This article is part of the supplement: First International Conference on Phylogenomics

Open Access Open Badges Research

Evolution of motif variants and positional bias of the cyclic-AMP response element

Brandon Smith1*, Hung Fang2, Youlian Pan4, P Roy Walker1, A Fazel Famili4 and Marianna Sikorska3

Author Affiliations

1 Neurogenomics Group, Institute for Biological Sciences, National Research Council of Canada, Ottawa, Ontario, Canada

2 Glycosyltransferases and Neuroglycomics Group, Institute for Biological Sciences, National Research Council of Canada Ottawa Ontario, Canada

3 Neurogenesis and Brain Repair Group, Institute for Biological Sciences, National Research Council of Canada, Ottawa, Ontario, Canada

4 Integrated Reasoning Group, Institute for Information Technology, National Research Council of Canada, Ottawa, Ontario, Canada

For all author emails, please log on.

BMC Evolutionary Biology 2007, 7(Suppl 1):S15  doi:10.1186/1471-2148-7-S1-S15

Published: 8 February 2007



Transcription factors regulate gene expression by interacting with their specific DNA binding sites. Some transcription factors, particularly those involved in transcription initiation, always bind close to transcription start sites (TSS). Others have no such preference and are functional on sites even tens of thousands of base pairs (bp) away from the TSS.

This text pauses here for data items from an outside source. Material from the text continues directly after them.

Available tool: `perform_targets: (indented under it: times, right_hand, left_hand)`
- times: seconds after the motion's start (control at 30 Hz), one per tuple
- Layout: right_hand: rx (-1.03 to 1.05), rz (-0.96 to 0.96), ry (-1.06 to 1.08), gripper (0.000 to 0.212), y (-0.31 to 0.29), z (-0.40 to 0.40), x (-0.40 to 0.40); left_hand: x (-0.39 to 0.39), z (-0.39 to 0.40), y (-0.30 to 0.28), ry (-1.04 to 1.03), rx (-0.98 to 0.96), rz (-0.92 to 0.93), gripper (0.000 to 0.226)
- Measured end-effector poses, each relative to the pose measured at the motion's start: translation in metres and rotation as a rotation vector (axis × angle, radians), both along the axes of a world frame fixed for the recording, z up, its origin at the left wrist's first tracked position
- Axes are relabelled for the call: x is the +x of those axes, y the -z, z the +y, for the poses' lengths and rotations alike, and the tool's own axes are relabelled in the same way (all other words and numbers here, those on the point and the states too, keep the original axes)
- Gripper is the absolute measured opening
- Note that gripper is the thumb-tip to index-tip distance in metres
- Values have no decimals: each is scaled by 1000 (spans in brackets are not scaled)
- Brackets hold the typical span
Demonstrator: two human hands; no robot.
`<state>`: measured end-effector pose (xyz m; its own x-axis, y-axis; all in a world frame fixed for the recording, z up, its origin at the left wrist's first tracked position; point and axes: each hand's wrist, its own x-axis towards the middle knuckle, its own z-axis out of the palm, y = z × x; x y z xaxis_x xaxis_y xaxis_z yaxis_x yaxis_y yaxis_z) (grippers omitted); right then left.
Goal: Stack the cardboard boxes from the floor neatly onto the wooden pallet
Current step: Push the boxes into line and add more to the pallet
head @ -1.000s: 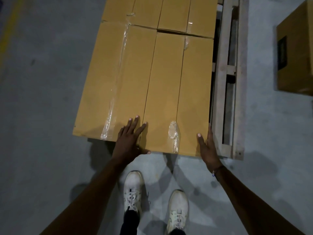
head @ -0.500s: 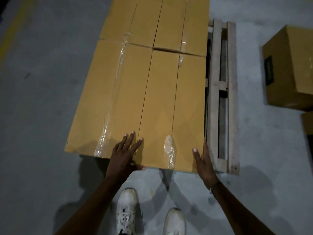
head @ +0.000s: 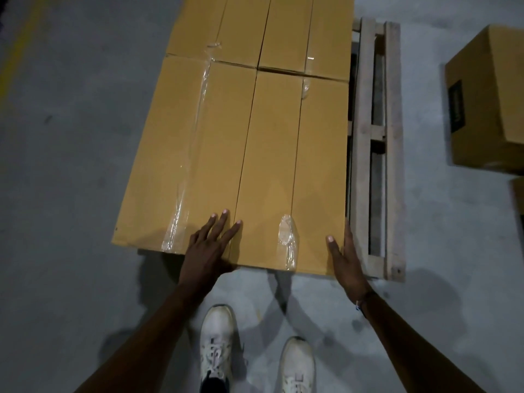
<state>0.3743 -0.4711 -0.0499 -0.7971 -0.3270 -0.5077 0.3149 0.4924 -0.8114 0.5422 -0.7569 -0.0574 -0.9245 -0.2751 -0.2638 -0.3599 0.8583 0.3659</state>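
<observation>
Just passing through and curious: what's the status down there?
Left hand flat on the boxes, right hand against their right near corner. Boxes on the pallet. Another box waits on the floor, right.

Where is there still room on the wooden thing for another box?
Only the bare strip of wooden pallet right of the near right box, beside the right hand; it looks narrow. The rest is packed tight with boxes, the left hand flat on top. Open floor lies left.

Under my fingers (head: pixel 224 222) the matt cardboard boxes (head: pixel 249 154) carry glossy clear tape (head: pixel 287 239); the pallet (head: pixel 392 143) is rough bare wood, the floor (head: pixel 71 165) dull concrete.
</observation>
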Motion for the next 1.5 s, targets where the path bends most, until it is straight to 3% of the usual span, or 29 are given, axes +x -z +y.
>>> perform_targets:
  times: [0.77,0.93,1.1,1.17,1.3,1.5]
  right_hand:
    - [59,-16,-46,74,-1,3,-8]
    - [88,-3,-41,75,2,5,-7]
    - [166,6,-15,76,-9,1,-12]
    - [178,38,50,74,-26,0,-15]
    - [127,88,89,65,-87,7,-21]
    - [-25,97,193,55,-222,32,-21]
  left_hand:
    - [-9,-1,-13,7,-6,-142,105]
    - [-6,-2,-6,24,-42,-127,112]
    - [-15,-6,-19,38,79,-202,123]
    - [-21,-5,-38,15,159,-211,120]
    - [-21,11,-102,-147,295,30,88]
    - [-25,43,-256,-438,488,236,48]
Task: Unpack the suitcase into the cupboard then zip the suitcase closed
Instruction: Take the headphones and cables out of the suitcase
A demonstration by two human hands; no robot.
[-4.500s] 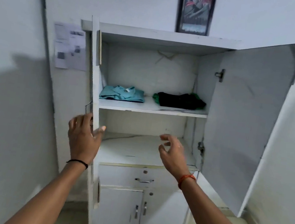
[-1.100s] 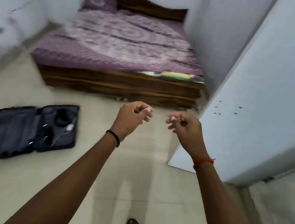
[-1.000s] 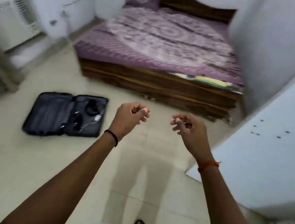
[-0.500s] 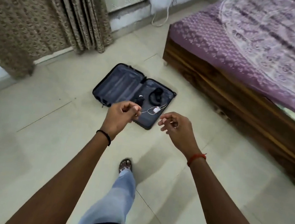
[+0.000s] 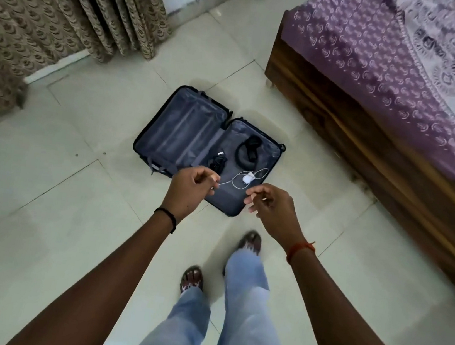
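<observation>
Head view, looking down at dark suitcase lying open flat on glossy pale floor tiles, two halves spread, grey fabric lining.

Inside right half: one black coiled belt, one small black clump, one white charger with thin looped cord. Left hand and right hand loosely curled above it, gripping nothing. Wooden bed with purple patterned cover alongside; pleated brown curtain behind.
</observation>
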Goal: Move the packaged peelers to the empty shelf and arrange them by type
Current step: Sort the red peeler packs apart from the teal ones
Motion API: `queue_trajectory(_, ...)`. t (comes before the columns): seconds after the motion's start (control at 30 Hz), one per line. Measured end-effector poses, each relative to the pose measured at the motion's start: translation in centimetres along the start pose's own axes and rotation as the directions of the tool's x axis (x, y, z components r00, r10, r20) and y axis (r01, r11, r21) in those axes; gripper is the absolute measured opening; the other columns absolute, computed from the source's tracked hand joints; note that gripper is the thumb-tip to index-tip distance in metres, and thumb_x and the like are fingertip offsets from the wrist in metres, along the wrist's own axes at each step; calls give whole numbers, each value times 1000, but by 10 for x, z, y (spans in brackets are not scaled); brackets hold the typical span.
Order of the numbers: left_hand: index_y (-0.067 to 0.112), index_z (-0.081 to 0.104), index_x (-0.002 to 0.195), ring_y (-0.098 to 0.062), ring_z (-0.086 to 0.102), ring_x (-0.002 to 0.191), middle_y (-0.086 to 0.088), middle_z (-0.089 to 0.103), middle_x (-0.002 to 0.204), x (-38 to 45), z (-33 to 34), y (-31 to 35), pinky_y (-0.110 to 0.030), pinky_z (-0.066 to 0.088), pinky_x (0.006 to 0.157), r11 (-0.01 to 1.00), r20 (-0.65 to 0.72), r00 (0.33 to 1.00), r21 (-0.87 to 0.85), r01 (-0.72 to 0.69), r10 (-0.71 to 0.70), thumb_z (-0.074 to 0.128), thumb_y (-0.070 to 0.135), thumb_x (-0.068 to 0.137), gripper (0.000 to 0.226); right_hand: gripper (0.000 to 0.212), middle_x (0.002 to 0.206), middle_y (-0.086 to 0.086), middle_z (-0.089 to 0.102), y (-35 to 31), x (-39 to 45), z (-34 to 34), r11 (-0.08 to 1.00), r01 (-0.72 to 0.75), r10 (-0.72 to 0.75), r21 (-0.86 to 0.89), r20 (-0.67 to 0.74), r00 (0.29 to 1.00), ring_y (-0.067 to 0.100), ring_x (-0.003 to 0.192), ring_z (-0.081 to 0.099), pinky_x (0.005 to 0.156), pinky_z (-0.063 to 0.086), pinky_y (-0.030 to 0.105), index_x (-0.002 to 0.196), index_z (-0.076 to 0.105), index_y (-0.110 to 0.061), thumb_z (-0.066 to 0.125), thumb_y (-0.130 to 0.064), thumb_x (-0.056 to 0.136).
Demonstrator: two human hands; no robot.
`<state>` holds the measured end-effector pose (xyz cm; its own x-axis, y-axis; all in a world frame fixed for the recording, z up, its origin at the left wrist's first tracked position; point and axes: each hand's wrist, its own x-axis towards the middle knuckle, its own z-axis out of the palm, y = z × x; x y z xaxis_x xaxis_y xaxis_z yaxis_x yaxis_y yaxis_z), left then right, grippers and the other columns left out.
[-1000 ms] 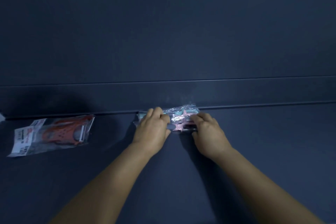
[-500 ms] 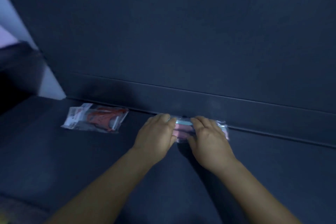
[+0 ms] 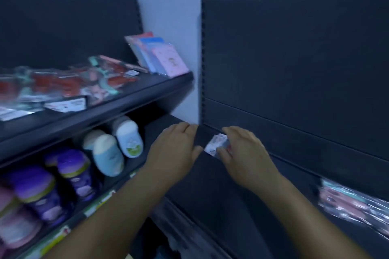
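Observation:
The view is motion-blurred. The dark empty shelf (image 3: 212, 187) runs from the centre to the right. A packaged orange peeler with a white label (image 3: 215, 143) lies at its far left end by the back panel. My right hand (image 3: 246, 153) covers its right part, thumb and fingers curled onto it. My left hand (image 3: 174, 149) hovers just left of the packet, fingers straight, holding nothing. A packet of pink and teal peelers (image 3: 353, 204) lies alone on the shelf at the right. A pile of packaged red and teal peelers (image 3: 63, 86) sits on the neighbouring upper shelf at the left.
Pink and blue card packets (image 3: 160, 57) lean at the right end of the upper left shelf. Below it lie purple bottles (image 3: 71, 170) and pale blue bottles (image 3: 109, 151). A slotted upright post (image 3: 203, 59) separates the two shelf units.
The view swung left, bringing the stocked shelves into sight. Both hands left the pink and teal packet, which stays at the right, and moved left to the orange peeler packet.

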<state>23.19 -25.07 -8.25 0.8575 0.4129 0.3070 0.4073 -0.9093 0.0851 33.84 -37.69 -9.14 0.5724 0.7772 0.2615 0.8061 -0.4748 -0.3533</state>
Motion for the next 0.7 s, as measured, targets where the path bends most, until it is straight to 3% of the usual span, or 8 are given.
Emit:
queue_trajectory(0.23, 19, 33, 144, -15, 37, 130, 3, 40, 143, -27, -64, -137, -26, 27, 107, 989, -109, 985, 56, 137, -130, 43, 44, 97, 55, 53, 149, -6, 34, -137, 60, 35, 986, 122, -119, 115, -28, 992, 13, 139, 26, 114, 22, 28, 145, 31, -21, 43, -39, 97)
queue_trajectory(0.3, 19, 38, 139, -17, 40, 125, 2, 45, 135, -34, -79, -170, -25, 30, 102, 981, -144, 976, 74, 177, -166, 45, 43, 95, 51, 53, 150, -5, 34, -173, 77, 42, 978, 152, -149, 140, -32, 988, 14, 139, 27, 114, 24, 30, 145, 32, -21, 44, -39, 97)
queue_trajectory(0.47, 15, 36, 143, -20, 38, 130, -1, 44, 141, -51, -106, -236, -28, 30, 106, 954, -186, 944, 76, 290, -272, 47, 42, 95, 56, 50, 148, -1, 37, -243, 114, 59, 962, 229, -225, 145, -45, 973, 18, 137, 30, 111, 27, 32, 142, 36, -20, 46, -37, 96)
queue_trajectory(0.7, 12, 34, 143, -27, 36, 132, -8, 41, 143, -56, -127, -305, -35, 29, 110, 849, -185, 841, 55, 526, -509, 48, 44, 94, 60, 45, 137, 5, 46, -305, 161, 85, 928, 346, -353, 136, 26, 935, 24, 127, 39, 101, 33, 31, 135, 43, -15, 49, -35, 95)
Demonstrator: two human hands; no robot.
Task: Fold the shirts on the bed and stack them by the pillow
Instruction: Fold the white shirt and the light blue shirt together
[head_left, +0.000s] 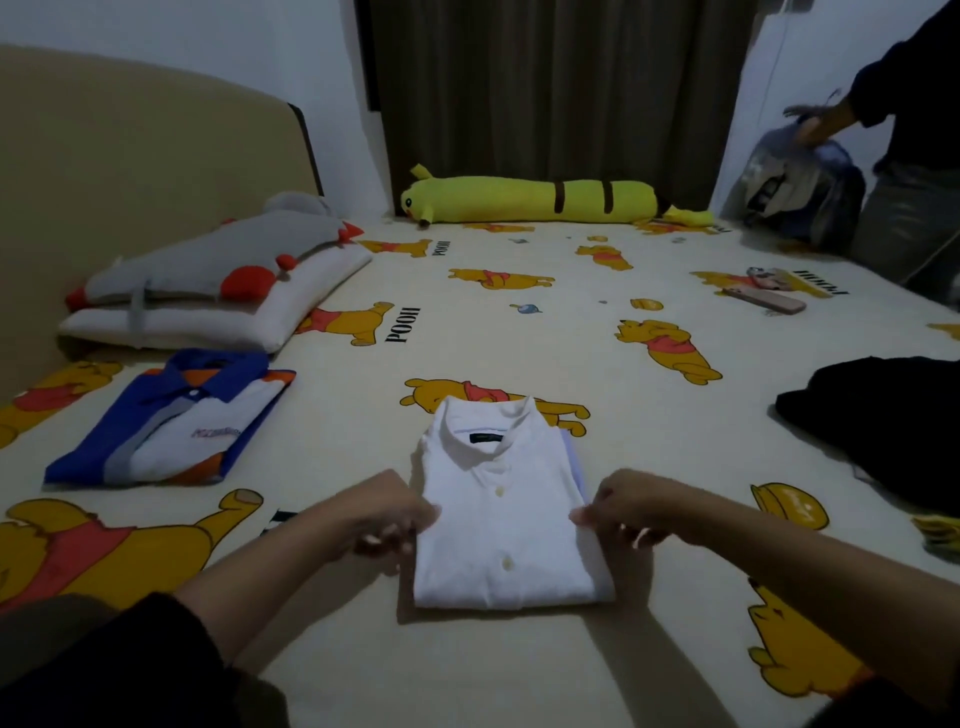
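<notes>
A: What lies nearest on the bed (597, 364)?

B: A white shirt (506, 519), folded into a neat rectangle, collar at the far end, two pale buttons down the front. The cloth looks soft and slightly textured. A small dark label sits inside the collar; its writing is too small to read.

A: And the hands?

B: The left hand (387, 519) pinches the shirt's left edge, fingers closed narrow on the fabric. The right hand (621, 512) does the same on the right edge. Both dark sleeves are pushed up the forearms.

A: Anything else folded?

B: A blue, white and orange polo (166, 426) lies flat at the left, just near the pillow (208, 317). It has chest lettering, but blurred. The pillow is plump and off-white, with a flat grey plush (218, 260) with red patches on top.

A: The sheet?

B: Cream, smooth, printed with yellow bears in red tops and the word "POOH".

A: Farther off?

B: A long yellow tube-shaped plush (545, 200) lies along the far edge before dark curtains. A crumpled black garment (883, 431) sits at the right.
</notes>
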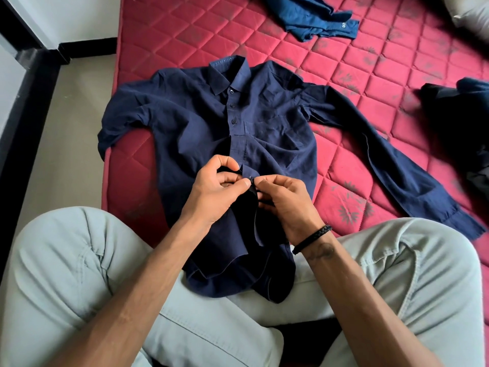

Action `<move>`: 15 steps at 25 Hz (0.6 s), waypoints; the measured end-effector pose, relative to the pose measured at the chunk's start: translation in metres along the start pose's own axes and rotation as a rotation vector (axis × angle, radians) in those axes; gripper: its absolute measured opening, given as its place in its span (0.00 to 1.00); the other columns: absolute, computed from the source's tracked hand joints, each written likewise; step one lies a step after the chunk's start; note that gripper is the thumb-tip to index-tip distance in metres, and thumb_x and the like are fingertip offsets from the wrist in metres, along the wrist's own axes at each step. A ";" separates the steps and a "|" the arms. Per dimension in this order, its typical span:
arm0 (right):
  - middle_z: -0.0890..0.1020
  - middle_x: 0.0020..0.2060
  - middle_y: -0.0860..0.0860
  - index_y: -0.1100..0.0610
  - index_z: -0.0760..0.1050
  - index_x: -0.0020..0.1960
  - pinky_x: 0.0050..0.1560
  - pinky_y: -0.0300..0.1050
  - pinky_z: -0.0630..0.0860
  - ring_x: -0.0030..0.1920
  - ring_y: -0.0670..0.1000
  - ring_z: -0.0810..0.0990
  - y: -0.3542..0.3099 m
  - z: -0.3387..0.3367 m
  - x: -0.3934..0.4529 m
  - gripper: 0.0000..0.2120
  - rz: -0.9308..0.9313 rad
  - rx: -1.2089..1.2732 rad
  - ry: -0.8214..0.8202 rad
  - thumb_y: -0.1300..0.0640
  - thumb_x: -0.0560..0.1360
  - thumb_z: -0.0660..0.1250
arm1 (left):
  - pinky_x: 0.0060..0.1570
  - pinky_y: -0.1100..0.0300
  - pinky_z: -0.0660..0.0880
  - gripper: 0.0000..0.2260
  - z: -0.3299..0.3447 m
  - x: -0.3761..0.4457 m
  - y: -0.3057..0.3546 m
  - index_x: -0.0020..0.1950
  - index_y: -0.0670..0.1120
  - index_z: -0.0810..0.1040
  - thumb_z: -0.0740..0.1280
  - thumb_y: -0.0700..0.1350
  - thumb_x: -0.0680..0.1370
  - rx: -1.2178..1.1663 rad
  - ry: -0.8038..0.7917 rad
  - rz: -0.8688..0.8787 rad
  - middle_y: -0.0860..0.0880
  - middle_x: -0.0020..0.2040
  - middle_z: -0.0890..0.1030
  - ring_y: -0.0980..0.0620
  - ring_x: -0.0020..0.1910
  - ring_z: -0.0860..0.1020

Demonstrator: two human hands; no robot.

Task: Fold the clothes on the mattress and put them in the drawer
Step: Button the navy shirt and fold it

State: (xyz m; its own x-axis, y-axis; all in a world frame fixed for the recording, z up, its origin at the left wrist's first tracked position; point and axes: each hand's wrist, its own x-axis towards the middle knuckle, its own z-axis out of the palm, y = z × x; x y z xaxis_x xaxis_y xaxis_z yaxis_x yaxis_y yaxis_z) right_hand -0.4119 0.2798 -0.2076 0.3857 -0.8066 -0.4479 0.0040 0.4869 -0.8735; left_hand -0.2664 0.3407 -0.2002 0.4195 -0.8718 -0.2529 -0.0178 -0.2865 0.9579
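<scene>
A navy long-sleeved shirt lies face up on the red quilted mattress, collar away from me and hem over my lap. Its upper buttons are fastened; the lower placket hangs apart. My left hand pinches the left edge of the placket at a button. My right hand pinches the opposite edge right beside it. The two thumbs nearly meet at the button. The shirt's right sleeve stretches out over the mattress; its left sleeve is bunched near the mattress edge.
A crumpled blue garment lies at the far side of the mattress. A dark garment sits at the right edge. A pillow corner shows top right. My legs in pale trousers are crossed in front. Beige floor lies left.
</scene>
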 end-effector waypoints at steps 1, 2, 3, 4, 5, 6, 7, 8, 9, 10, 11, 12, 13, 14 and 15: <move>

The Cyclic-AMP response element (CRE) binding protein (CREB) binds preferentially to a palindromic sequence (TGACGTCA), known as the canonical CRE, and also to other CRE variants. CREB can activate transcription at CREs thousands of bp away from the TSS, but in mammals CREs are found far more frequently within 1 to 150 bp upstream of the TSS than in any other region. This property is termed positional bias.

The strength of CREB binding to DNA is dependent on the sequence of the CRE motif. The central CpG dinucleotide in the canonical CRE (TGACGTCA) is critical for strong binding of CREB dimers. Methylation of the cytosine in the CpG can inhibit binding of CREB. Deamination of the methylated cytosines causes a C to T transition, resulting in a functional, but lower affinity CRE variant, TGATGTCA.


We performed genome-wide surveys of CREs in a number of species (from worm to human) and showed that only vertebrates exhibited a CRE positional bias. We performed pair-wise comparisons of human CREs with orthologous sequences in mouse, rat and dog genomes and found that canonical and TGATGTCA variant CREs are highly conserved in mammals. However, when orthologous sequences differ, canonical CREs in human are most frequently TGATGTCA in the other species and vice-versa. We have identified 207 human CREs showing such differences.


Our data suggest that the positional bias of CREs likely evolved after the separation of urochordata and vertebrata. Although many canonical CREs are conserved among mammals, there are a number of orthologous genes that have canonical CREs in one species but the TGATGTCA variant in another. These differences are likely due to deamination of the methylated cytosines in the CpG and may contribute to differential transcriptional regulation among orthologous genes.